High generation efficiency:
Can generate a 5-second 720p video in just 58 seconds—significantly faster than traditional diffusion models.
Unified spatiotemporal modeling:
The spatiotemporal pyramid structure effectively decouples appearance and motion information, allowing the model to capture spatial and temporal dependencies efficiently.
Knowledge inheritance strategy:
Built on a pretrained VAE, which greatly reduces training time and computational requirements.
Open-source and developer-friendly:
All code and models are open-sourced, enabling researchers and developers to adopt, adapt, and extend the system easily.
Technical Principles of InfinityStar
Unified spatiotemporal modeling:
Uses a fully discrete approach that decomposes videos into sequential segments.

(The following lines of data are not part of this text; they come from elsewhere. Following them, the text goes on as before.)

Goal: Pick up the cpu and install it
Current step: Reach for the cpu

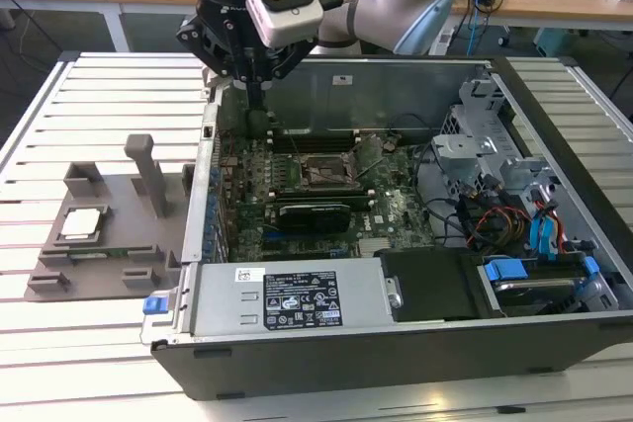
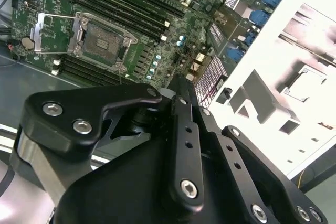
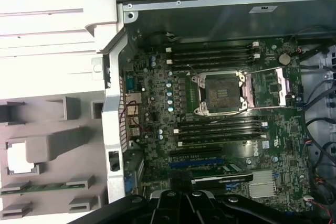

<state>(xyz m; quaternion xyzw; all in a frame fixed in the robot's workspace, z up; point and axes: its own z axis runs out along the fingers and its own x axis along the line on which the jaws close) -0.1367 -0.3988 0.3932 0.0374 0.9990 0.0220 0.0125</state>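
Exterior view shows cpu (image 1: pixel 81 223) on grey tray (image 1: pixel 121 191), pincer (image 1: pixel 259 104) above computer case (image 1: pixel 396 86)

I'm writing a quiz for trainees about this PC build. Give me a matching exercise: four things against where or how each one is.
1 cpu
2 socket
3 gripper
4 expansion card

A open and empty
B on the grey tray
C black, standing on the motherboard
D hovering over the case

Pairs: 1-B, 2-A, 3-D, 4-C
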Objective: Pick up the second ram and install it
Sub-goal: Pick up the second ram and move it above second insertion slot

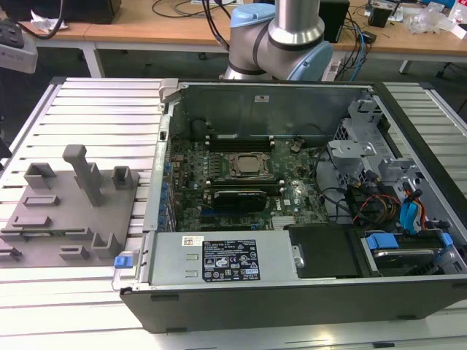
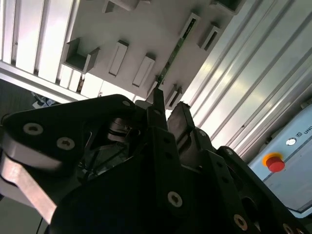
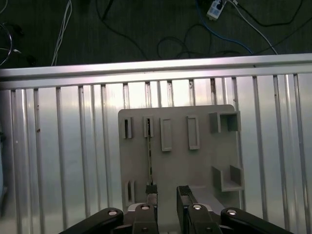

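The second ram (image 3: 148,153) is a thin green stick standing on edge in slots of the grey holder plate (image 3: 204,161); it also shows as a narrow green strip (image 2: 175,51) in the second wrist view. My gripper (image 3: 167,196) hovers above the plate's near edge, open, with nothing between its fingers. One dark finger (image 3: 151,195) lines up with the near end of the ram, and the other finger (image 3: 184,195) stands off to the side. The second wrist view has the gripper (image 2: 169,113) just short of the ram's end.
The open computer case (image 1: 292,292) lies at the exterior view's right, with the silver processor (image 1: 248,164), black memory slots (image 1: 237,137) and a black-covered card (image 1: 237,197) inside. The grey holder plate (image 1: 66,211) sits on the ribbed metal table (image 1: 95,102). A red stop button (image 2: 275,163) is nearby.
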`<state>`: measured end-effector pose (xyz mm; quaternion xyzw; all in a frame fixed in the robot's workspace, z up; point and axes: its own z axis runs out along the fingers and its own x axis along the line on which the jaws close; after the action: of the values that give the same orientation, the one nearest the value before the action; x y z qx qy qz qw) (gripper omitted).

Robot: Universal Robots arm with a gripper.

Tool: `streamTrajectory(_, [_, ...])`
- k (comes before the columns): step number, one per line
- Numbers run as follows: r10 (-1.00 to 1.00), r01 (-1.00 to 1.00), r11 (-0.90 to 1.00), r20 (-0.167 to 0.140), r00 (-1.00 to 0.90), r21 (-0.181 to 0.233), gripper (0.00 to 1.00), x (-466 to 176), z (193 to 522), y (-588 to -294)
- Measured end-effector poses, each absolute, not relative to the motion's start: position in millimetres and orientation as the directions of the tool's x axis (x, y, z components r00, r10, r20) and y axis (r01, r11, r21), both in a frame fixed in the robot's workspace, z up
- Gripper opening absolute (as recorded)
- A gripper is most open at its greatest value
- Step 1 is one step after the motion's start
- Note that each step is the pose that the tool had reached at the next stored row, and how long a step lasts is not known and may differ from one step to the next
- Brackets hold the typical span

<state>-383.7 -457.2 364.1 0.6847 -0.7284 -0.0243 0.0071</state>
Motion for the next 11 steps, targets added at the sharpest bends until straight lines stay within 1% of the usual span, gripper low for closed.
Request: streamTrajectory(11, [-0.998, -0.997, 0.061, -0.023, -0.062, 0.045, 0.3, -383.7, 352.4, -457.3])
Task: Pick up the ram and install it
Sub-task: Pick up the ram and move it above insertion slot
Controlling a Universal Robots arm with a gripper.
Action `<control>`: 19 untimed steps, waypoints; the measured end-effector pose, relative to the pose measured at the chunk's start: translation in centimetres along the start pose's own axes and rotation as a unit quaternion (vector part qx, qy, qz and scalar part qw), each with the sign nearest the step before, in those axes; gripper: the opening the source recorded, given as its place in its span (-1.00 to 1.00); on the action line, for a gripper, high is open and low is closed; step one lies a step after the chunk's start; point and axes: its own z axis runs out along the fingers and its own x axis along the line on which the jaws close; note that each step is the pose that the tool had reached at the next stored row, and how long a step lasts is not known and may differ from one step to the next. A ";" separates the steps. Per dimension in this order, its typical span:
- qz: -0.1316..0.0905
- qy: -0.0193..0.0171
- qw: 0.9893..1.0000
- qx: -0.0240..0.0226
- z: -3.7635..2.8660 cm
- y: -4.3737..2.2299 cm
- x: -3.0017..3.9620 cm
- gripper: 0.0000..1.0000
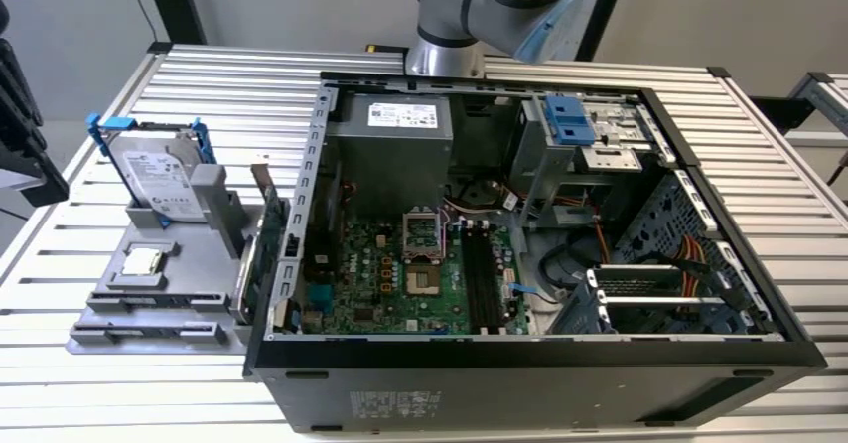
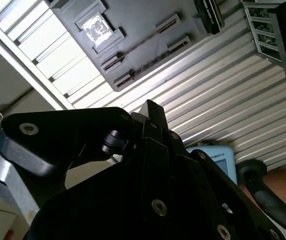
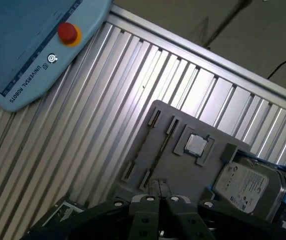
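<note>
One ram [image 3: 158, 152] on edge in the gray holder [image 3: 207, 127], a thin stick slotted in the row nearest the processor chip [image 3: 196, 144]. Hard drive [image 1: 159, 175] upright in its blue frame at the holder's end away from the ram. Green card [image 1: 270, 232] standing between the holder and the open computer case [image 1: 530, 373], just beside the holder. Gripper [image 3: 158, 187] well apart from the holder in the first wrist view, jaws pinched together, nothing between. Holder and case both resting on the slatted table [image 1: 79, 383].

A ribbed aluminium table [image 1: 776, 190] stands before a pale grey wall [image 1: 716, 16], a dark post [image 1: 177, 6] at its far edge.
</note>
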 end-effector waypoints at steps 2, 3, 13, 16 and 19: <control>-0.010 0.001 1.000 0.000 0.00 0.00 0.00 -1.00; -0.014 0.001 1.000 0.000 0.00 0.00 0.00 -1.00; -0.037 0.002 0.999 -0.001 -0.01 0.00 0.00 -1.00; -0.010 0.001 1.000 0.000 0.04 0.00 0.01 -1.00; 0.017 -0.001 1.000 0.000 0.14 0.01 0.02 -1.00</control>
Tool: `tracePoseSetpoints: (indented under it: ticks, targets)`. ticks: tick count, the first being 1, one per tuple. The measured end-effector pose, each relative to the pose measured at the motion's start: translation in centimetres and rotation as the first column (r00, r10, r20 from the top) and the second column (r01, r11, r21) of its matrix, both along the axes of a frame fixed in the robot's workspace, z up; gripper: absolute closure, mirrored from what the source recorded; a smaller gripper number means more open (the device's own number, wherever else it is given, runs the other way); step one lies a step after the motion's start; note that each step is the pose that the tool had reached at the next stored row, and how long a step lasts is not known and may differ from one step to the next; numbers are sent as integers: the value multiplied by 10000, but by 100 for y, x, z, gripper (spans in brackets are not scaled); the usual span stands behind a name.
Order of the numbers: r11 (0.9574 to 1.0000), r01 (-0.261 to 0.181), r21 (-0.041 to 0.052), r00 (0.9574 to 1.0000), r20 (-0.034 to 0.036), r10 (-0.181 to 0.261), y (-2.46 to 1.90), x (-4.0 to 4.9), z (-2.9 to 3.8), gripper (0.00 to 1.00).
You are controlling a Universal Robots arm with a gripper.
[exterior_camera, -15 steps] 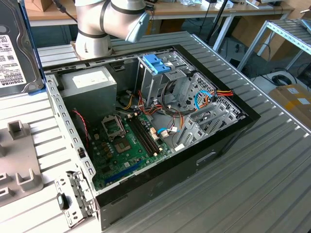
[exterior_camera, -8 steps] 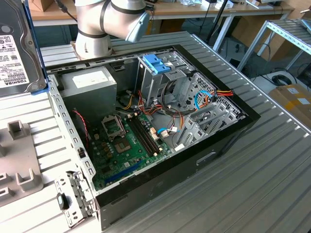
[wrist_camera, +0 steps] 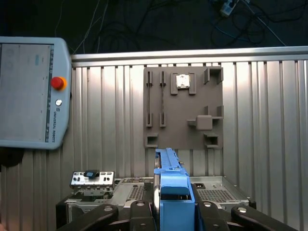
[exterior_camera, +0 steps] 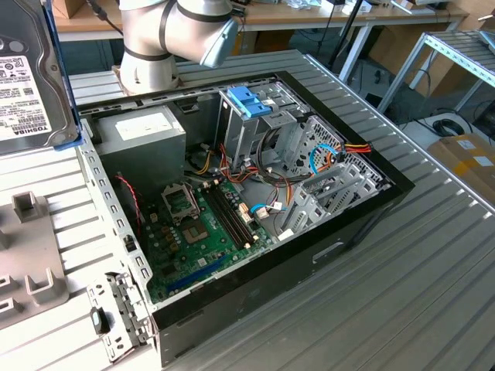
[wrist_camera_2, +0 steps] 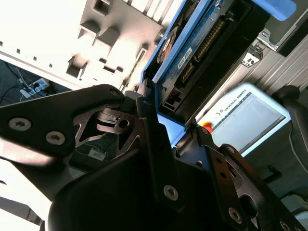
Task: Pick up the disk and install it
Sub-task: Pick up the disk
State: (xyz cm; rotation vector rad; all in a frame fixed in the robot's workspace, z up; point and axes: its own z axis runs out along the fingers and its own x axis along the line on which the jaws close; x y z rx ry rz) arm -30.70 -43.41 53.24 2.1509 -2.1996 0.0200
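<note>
Carry step: gripper (wrist_camera: 174, 214) holds the disk (exterior_camera: 27, 77) aloft over the worktop (exterior_camera: 433, 294) near the open case (exterior_camera: 363, 209), fingers (wrist_camera: 140, 212) pinching its blue frame (not yet installed). Seating likely requires squaring to the drive cage (exterior_camera: 247, 135).

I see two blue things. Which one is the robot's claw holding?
The disk: its light-blue frame edges a silver drive with a white label, and the gripper is clamped on it. The other, a bare blue bracket, sits inside the computer case.

The gripper (wrist_camera_2: 169, 115) clamps the disk (wrist_camera_2: 192, 48) by one end, its blue frame edge showing; a grey slotted plate (wrist_camera_2: 110, 43) and a white pendant (wrist_camera_2: 243, 115) lie beyond.
</note>
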Motion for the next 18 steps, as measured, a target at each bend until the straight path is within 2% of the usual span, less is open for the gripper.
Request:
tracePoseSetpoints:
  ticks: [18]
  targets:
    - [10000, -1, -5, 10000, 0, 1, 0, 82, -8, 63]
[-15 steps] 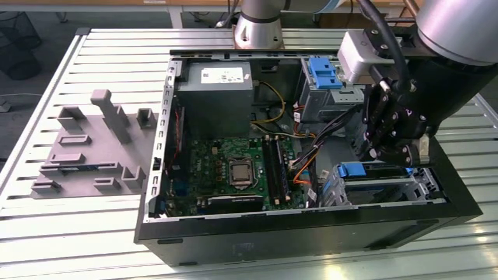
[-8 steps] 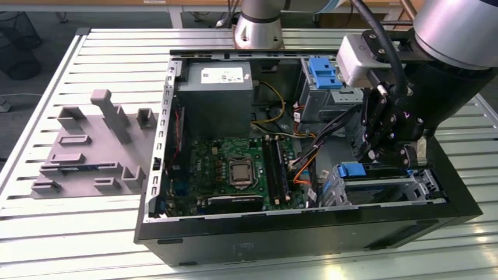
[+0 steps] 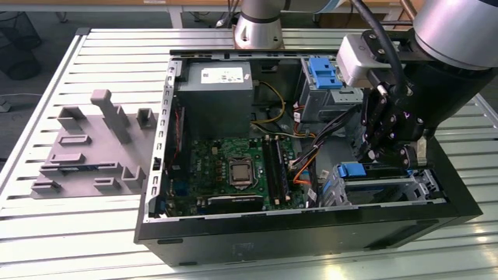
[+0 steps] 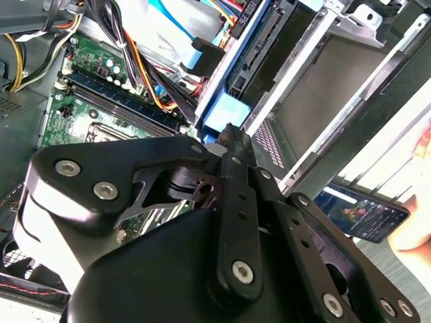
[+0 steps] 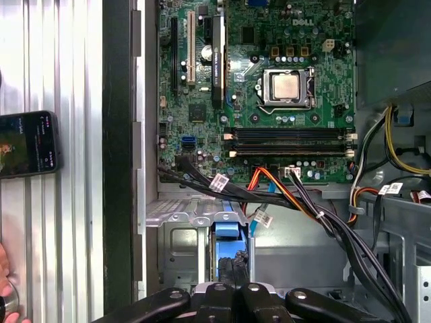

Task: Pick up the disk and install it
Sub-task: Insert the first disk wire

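Blue-framed disk [image 3: 354, 170], apparently held on edge, enters metal bay [image 3: 412, 189]

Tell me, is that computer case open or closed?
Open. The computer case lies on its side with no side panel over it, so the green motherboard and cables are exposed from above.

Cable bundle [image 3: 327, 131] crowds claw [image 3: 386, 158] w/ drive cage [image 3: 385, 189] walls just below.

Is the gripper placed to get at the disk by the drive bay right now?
Probably yes. The gripper sits right at the blue carrier edge of the disk, with nothing between them in both wrist views. The cable bundle runs off to one side. I can't tell whether it touches the disk.
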`<move>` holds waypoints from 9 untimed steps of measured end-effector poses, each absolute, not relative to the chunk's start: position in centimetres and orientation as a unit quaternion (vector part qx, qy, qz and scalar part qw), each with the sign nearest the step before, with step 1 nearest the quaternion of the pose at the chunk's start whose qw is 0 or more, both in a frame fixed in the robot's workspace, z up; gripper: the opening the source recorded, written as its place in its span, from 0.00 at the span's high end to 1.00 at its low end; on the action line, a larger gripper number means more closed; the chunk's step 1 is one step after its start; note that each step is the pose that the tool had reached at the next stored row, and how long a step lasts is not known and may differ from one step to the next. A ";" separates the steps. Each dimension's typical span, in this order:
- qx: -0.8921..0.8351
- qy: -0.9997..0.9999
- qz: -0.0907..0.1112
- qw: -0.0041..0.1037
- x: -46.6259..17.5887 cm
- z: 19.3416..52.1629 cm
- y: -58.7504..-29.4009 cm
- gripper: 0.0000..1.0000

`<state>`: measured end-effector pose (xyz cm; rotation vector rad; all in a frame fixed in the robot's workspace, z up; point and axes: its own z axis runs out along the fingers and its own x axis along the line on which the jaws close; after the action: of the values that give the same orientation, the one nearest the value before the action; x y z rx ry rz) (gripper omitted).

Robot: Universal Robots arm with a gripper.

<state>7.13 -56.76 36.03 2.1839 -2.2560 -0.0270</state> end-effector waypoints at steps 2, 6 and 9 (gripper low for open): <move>0.696 -0.718 -0.009 0.001 7.2 36.0 -56.8 0.89; 0.695 -0.718 -0.009 0.001 7.8 36.0 -56.7 0.89; 0.695 -0.718 -0.009 0.001 8.7 36.0 -56.5 0.89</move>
<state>8.68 -56.55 36.04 2.1838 -2.2559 -0.0269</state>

A spatiotemporal pyramid model jointly captures spatial and temporal dependencies, effectively separating appearance features from motion dynamics.
Efficient learning strategy:
Built upon a pretrained VAE and enhanced with a knowledge inheritance strategy, the model achieves significantly reduced training time and lower computational overhead.
Multi-task architecture:
Naturally supports tasks such as text-to-image, text-to-video, and image-to-video within a unified framework, ensuring efficient task transfer and flexible usage.
Fast generation performance:
Through architectural optimizations, InfinityStar achieves rapid video generation—up to 10× faster than traditional diffusion models for producing 5-second 720p videos.
High-quality outputs:
Demonstrates outstanding performance on the VBench benchmark, producing visually rich, detailed videos and images suitable for a wide range of applications.
Project Links
-
GitHub repository: https://github.com/FoundationVision/InfinityStar
-
HuggingFace model hub: https://huggingface.co/FoundationVision/InfinityStar
-
arXiv technical paper: https://arxiv.org/pdf/2511.04675
Application Scenarios of InfinityStar
Video creation and editing:
Quickly generates high-quality video content for advertising, film special effects, short-video production, and more—significantly enhancing creative efficiency.
Interactive media:
Supports interactive video generation for applications such as interactive games, virtual reality (VR), and augmented reality (AR), improving user engagement.
Personalized content:
Generates customized videos based on user-provided text or images, enabling personalized content recommendation and tailored services.
Animation production:
Produces smooth animation videos at lower cost and shorter production cycles, suitable for animated films, commercials, and other animation-related domains.
Education and training:
Creates dynamic instructional videos, generating animations or visuals related to teaching materials to improve learning effectiveness and engagement.
Social media:
Provides rich and appealing video content for social platforms, allowing users to quickly generate engaging videos and enhance content reach and interaction.